Oscar kept hearing Iris’s footsteps through the ceiling. He wondered what she was doing up there, if she’d be coming back down.
‘Mattheson and Descartes go together like cheese and wine,’ Eden went on. ‘I’ve really become quite enraptured with the man’s ideas. I’ve read everything he’s written, everything there is to read about him—diary extracts, letters, postcards—anything I could get my hands on. I’ve even started to collect things—anything he might’ve touched.’
‘A man needs a hobby,’ Marcus said.
‘Yes, true, but it’s more than that. He was really onto something in
Capellmeister
but he never quite followed through with his ideas. I think he got rather scared by what he could achieve. Oh
dear, I’m not explaining this very well …’ Eden paused, looking up, as if the answers were somewhere in the gilded swirls of the light fixtures. Then he landed his gaze on Oscar. ‘Remember what I was telling you in the cab, about Emotivism?’
‘Some of it,’ Oscar said. He mostly recalled the warmth of Iris’s hand on his knee, how well she’d endured her brother’s sermon on the failings of her chamber group.
‘Well, let’s extend that line of enquiry …’ Eden sipped his wine. ‘If I told you there is music that makes you happy, and some that makes you sad, you wouldn’t disagree with me, right?’
Oscar shrugged. ‘I suppose not.’
‘Well, Mattheson believed—and
I
believe—that composers have the power to affect and manipulate your emotions, your passions, as Descartes put it. When they’re writing music, they have the potential to make you feel whatever they want you to feel. Sort of like a chemistry experiment: if certain elements are put together in a certain formula you get a certain reaction. Would you say that’s a big leap to make?’
‘I don’t know,’ Oscar said. ‘Maybe.’
‘Well, Descartes didn’t think so. He said even those with the weakest souls can acquire an absolute command of their emotions, if—and I quote—
if art and industry are used to manage them
. And Mattheson believed the same thing. He said that, in some structural way, music and emotions resemble each other. The man was a genius, and I don’t use that word lightly.’ Eden waited. There was a glimmer of something in his expression that made Oscar feel uneasy, a slightly manic thrill in commanding the whole group’s attention. ‘Mattheson took Descartes’s ideas and applied them to music. In
Capellmeister
, he basically lays down a set of instructions for composers, to show them how to induce certain emotions through their work—to achieve that empire over the passions Descartes was talking about.’

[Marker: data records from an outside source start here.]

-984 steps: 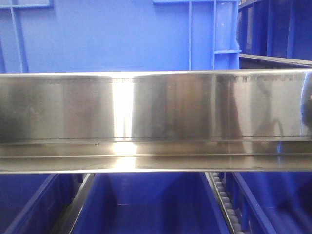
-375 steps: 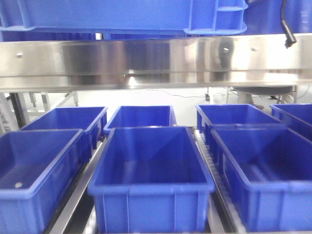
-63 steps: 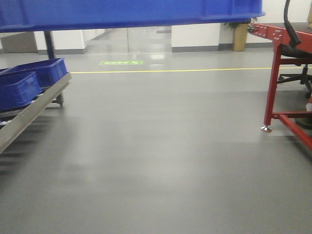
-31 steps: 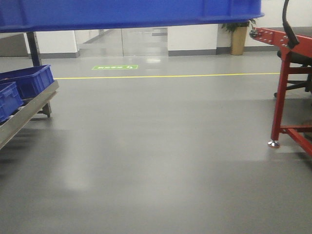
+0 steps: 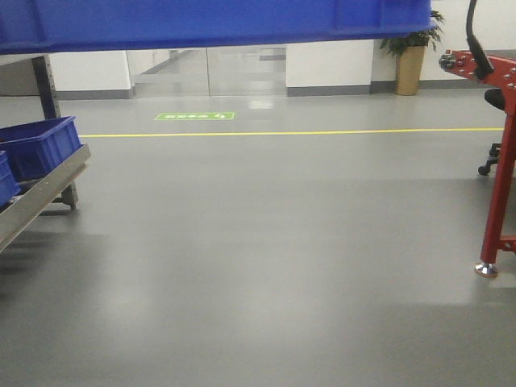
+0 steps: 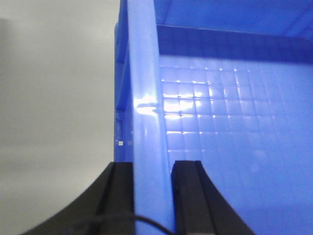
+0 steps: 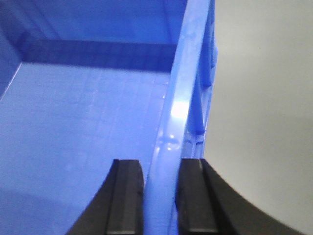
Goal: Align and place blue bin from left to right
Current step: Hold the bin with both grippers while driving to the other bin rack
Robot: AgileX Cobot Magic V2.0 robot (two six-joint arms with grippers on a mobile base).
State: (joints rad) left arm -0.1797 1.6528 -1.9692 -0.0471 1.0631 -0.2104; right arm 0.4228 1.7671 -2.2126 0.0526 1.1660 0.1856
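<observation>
Blue bin (image 6: 220,122), seemingly grid-patterned inside.

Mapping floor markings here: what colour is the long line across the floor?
The floor line is yellow, clearest in the exterior front-facing view.

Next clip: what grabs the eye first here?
The blue bin fills the top of the front view, carried above grey floor. At the wrists, the left end effector and right end effector each clamp its rim. A red frame stands far right.
</observation>
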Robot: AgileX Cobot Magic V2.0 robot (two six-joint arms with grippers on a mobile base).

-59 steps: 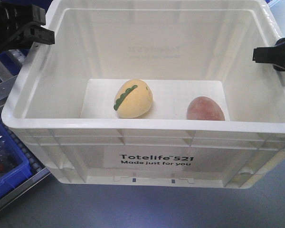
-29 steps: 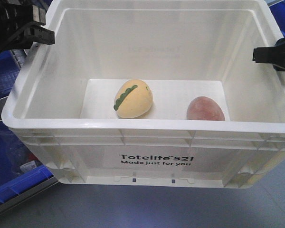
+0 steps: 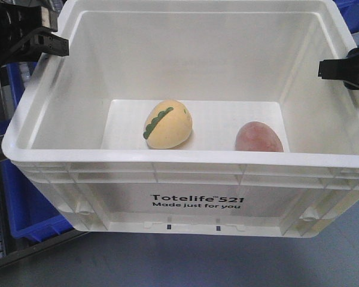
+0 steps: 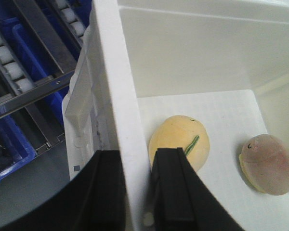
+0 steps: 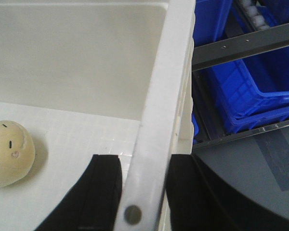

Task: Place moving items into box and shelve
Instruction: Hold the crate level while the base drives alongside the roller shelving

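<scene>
Both claws — left claw [image 4: 135, 192], right claw [image 5: 143, 192] — pinch the box [image 3: 185, 173] walls; rigid, bulky, likely light — rims grip best.

Two egg-shaped items lie inside the box [image 3: 185, 185], on its floor: the striped egg [image 3: 167, 124] left of centre, the seamed egg [image 3: 259, 137] to its right and slightly nearer, apart from each other. The left gripper [image 4: 135, 192] straddles the box's left wall and the right gripper [image 5: 143, 192] its right wall, one finger inside and one outside in each case. Bins [image 3: 30, 209] and a roller rack [image 4: 33, 72] sit outside the box to its left, below rim level; further bins [image 5: 250, 82] lie beyond its right wall.
</scene>
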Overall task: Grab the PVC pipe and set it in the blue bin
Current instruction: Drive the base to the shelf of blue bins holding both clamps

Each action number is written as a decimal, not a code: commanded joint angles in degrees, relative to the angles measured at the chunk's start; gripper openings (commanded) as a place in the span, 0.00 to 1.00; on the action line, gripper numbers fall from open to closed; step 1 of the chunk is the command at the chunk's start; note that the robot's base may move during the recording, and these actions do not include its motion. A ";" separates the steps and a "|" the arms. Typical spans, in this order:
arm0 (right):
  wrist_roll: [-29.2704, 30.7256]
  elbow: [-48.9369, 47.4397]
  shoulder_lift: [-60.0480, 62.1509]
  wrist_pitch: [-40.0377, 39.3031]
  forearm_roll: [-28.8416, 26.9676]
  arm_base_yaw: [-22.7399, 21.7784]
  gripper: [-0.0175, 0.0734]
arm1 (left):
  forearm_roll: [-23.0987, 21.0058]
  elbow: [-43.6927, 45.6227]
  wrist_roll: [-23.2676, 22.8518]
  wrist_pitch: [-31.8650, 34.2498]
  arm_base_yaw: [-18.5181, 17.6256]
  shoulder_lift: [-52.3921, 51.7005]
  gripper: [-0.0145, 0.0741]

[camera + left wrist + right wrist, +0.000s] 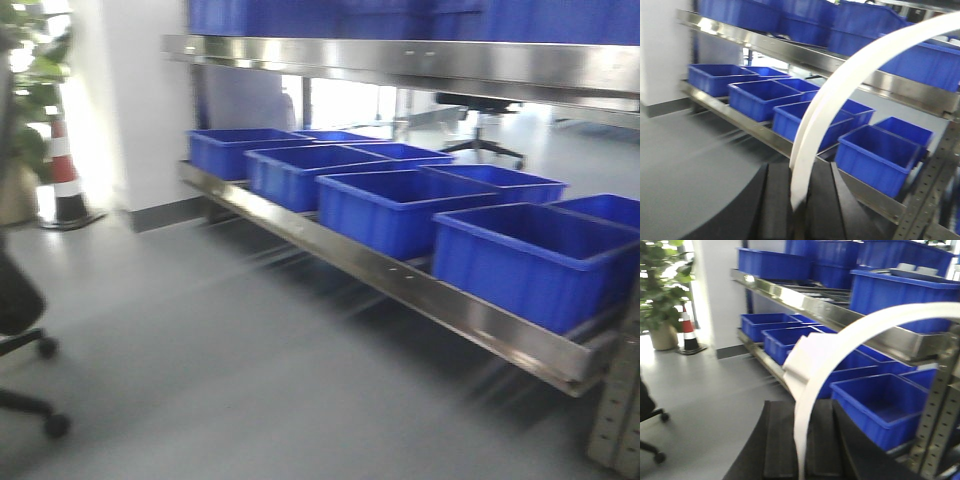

There was a long moment of quiet. Everyone looked at each other.
‘Don’t mean to be dim,’ Jane said, ‘but what does any of this have to do with Wednesday night?’
Eden put his hands together and set them on his lap. He recrossed his legs. ‘It’s simple. The piece I played for the voluntary, which Oscar heard, was by Mattheson. It was a piece he composed for a Lutheran church in Hamburg—I’m talking centuries ago. Marcus and I found the notation in a little antique shop in Heidelberg. We only paid fifty euros for it. They didn’t even realise what they had, but we’ve had it verified. It’s the real thing.’
‘So?’ Jane said.
‘So this piece, as far as I can tell, is something he wrote towards the end of his life. Back then, he wanted to see if he could prove his theories in his compositions—to write music that could make people feel a love for God. Sort of like revival music.’